Exercise requirements: Each line of the listing is to be copied exactly.
Supplied data Start Marker
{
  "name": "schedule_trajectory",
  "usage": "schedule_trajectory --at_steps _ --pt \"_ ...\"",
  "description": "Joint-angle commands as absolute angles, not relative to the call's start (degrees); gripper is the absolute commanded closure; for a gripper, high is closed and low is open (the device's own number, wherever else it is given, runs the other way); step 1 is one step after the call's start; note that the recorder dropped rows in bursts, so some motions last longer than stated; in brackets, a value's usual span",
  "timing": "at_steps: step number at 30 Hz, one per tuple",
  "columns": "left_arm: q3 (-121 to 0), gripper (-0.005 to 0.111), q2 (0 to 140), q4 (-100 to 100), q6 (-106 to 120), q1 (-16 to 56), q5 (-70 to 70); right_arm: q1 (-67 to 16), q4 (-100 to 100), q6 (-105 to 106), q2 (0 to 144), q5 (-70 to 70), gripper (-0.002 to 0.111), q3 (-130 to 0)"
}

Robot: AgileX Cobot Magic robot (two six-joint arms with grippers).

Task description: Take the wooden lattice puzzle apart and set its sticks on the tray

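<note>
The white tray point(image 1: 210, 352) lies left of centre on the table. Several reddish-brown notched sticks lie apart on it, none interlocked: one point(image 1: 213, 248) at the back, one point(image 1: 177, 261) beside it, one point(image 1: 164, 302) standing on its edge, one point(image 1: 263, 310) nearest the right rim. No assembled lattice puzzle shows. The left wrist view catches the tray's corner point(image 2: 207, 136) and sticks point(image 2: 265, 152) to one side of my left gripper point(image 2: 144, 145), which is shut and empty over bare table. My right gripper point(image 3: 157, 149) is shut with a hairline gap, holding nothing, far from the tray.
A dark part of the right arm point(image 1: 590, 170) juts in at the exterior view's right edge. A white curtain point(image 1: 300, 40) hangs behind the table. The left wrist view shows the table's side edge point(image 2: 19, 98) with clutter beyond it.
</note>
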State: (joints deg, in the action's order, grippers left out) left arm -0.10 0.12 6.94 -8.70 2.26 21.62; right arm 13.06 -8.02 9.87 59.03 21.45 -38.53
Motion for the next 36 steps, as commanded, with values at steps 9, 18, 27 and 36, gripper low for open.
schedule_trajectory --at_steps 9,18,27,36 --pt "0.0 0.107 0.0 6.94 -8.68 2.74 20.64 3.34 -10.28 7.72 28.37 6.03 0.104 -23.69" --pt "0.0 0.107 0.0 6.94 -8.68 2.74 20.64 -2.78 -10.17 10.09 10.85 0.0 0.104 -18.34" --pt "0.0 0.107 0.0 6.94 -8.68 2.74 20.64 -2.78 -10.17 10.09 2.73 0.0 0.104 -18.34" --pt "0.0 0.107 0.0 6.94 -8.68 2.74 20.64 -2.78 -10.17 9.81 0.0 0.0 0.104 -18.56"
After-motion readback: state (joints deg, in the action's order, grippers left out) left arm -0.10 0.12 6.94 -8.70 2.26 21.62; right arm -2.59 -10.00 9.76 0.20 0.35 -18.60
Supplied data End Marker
Solution for this task:
{
  "name": "schedule_trajectory",
  "usage": "schedule_trajectory --at_steps _ --pt \"_ ...\"",
  "description": "Joint-angle commands as absolute angles, not relative to the call's start (degrees); gripper is the absolute commanded closure; for a gripper, high is closed and low is open (the device's own number, wherever else it is given, runs the other way); step 1 is one step after the call's start; note that the recorder dropped rows in bursts, so some motions last longer than stated; in brackets, a value's usual span",
  "timing": "at_steps: step number at 30 Hz, one per tuple",
  "columns": "left_arm: q3 (-121 to 0), gripper (-0.005 to 0.111), q2 (0 to 140), q4 (-100 to 100), q6 (-106 to 120), q1 (-16 to 56), q5 (-70 to 70); right_arm: q1 (-67 to 16), q4 (-100 to 100), q6 (-105 to 106), q2 (0 to 144), q5 (-70 to 70), gripper (-0.002 to 0.111), q3 (-130 to 0)"
}

Robot: AgileX Cobot Magic robot (two six-joint arms with grippers).

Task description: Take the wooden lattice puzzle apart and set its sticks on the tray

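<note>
The white tray point(image 1: 210, 352) lies left of centre on the table. Several reddish-brown notched sticks lie apart on it, none interlocked: one point(image 1: 213, 248) at the back, one point(image 1: 177, 261) beside it, one point(image 1: 164, 302) standing on its edge, one point(image 1: 263, 310) nearest the right rim. No assembled lattice puzzle shows. The left wrist view catches the tray's corner point(image 2: 207, 136) and sticks point(image 2: 265, 152) to one side of my left gripper point(image 2: 144, 145), which is shut and empty over bare table. My right gripper point(image 3: 157, 149) is shut with a hairline gap, holding nothing, far from the tray.
A dark part of the right arm point(image 1: 590, 170) juts in at the exterior view's right edge. A white curtain point(image 1: 300, 40) hangs behind the table. The left wrist view shows the table's side edge point(image 2: 19, 98) with clutter beyond it.
</note>
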State: (joints deg, in the action's order, grippers left out) left arm -0.10 0.12 6.94 -8.70 2.26 21.62; right arm 13.06 -8.02 9.87 59.03 21.45 -38.53
Motion for the next 36 steps, as commanded, with values at steps 9, 18, 27 and 36, gripper low for open.
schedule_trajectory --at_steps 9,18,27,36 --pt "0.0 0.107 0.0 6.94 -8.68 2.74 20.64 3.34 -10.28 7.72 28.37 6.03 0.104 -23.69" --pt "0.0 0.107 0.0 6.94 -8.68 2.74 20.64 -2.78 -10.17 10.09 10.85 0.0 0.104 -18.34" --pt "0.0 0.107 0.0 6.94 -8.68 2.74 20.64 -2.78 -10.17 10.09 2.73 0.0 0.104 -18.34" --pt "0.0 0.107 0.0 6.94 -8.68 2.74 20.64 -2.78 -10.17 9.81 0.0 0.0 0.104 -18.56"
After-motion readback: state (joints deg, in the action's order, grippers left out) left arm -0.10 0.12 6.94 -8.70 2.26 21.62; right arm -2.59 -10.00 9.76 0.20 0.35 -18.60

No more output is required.